Records provided START

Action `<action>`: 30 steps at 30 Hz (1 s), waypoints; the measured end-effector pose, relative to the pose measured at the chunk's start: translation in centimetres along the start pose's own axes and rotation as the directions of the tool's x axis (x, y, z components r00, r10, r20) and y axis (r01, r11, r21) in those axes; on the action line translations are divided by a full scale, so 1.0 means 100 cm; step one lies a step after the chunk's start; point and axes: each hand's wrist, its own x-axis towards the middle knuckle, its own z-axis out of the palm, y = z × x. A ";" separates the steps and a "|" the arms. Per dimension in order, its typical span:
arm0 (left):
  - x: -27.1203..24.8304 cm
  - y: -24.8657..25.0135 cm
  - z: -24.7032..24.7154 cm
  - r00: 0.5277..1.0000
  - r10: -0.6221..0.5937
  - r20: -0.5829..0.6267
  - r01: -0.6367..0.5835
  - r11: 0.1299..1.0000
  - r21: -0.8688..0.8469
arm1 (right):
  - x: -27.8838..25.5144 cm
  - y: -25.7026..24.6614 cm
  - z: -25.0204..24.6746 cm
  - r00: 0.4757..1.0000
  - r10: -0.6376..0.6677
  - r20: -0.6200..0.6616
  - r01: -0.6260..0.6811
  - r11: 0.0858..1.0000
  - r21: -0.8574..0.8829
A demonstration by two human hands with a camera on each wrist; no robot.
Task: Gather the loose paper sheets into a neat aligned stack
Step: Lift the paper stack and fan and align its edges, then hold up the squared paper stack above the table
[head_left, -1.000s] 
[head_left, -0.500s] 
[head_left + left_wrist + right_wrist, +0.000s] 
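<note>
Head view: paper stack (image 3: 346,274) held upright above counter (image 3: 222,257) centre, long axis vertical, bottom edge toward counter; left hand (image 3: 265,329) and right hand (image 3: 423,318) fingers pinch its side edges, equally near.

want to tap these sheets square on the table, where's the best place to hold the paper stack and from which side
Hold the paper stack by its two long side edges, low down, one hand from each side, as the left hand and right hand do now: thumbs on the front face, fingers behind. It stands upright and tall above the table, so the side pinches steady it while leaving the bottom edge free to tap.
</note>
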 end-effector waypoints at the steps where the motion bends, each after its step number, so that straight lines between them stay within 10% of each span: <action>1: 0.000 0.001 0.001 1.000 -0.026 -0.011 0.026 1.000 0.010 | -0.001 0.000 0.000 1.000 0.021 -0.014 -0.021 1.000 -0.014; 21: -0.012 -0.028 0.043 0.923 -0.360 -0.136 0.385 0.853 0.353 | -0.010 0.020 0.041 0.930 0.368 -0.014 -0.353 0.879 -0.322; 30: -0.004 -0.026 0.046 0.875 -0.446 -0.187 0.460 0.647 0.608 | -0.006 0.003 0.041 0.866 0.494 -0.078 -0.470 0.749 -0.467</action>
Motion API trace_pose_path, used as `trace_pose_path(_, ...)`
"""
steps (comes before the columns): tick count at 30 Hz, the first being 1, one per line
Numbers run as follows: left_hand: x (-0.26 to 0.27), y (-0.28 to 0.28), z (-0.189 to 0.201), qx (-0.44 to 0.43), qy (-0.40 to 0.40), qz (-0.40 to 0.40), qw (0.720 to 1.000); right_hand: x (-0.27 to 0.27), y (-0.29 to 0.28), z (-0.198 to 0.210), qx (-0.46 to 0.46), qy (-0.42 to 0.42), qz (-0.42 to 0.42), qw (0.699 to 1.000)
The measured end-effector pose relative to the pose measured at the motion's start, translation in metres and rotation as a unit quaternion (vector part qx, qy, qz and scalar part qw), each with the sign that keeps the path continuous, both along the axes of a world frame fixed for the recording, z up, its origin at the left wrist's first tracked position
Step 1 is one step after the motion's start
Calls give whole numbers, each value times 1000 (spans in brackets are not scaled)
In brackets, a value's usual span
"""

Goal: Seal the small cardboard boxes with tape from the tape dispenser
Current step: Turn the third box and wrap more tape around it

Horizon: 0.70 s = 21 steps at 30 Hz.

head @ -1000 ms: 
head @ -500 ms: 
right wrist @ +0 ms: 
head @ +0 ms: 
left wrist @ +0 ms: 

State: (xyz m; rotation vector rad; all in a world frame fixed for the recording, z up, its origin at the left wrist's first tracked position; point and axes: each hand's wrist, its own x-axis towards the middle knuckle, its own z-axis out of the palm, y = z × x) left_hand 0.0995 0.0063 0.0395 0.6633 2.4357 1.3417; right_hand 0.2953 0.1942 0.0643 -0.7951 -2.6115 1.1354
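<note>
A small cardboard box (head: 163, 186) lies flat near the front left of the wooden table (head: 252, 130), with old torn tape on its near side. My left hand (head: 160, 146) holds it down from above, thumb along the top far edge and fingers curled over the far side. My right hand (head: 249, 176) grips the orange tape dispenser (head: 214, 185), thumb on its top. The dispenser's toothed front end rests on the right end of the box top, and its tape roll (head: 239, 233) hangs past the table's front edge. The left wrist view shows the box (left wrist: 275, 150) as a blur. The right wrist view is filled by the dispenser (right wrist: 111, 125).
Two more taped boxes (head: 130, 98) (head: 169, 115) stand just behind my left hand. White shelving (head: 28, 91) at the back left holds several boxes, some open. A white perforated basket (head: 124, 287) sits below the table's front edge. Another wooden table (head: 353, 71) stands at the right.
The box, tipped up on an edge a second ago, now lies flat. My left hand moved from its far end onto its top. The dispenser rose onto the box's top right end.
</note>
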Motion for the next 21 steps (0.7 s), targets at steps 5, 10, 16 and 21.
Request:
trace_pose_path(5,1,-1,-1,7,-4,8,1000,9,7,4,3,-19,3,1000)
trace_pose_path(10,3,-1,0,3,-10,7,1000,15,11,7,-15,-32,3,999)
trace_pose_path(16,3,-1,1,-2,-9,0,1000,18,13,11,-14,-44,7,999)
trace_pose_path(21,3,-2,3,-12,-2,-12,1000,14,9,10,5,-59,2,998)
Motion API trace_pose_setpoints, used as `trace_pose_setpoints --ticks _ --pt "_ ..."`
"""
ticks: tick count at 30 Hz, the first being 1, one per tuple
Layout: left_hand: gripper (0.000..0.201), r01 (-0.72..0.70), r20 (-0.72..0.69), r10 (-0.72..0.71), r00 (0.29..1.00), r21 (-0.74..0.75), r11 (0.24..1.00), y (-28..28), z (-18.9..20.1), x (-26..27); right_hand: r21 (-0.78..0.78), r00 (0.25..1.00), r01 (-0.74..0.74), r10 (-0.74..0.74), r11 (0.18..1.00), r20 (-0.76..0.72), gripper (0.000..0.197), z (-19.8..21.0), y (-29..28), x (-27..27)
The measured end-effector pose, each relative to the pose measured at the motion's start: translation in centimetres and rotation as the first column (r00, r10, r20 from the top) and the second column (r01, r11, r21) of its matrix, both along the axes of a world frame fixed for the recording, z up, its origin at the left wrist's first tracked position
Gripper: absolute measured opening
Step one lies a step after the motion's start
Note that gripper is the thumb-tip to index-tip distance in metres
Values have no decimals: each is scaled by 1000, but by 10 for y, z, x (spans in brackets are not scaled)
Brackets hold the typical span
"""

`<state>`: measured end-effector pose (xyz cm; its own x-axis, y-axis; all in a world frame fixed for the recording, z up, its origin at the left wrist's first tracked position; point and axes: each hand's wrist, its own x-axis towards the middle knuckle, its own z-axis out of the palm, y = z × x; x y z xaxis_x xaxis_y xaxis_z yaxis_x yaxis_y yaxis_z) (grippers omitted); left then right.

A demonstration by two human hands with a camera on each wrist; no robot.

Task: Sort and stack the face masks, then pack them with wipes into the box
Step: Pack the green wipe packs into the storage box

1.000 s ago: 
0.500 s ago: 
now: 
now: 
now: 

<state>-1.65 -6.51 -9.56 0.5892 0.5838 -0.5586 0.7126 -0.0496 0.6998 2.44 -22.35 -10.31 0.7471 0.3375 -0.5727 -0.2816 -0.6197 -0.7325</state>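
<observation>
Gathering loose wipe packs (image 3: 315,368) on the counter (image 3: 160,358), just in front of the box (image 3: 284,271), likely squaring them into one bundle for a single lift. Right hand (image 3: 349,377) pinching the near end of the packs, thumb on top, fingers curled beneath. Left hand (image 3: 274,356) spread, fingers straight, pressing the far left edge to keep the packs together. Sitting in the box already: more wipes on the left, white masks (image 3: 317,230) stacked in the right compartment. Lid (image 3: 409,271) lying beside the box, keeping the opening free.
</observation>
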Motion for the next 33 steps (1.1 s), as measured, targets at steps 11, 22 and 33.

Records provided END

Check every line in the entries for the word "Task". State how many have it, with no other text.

2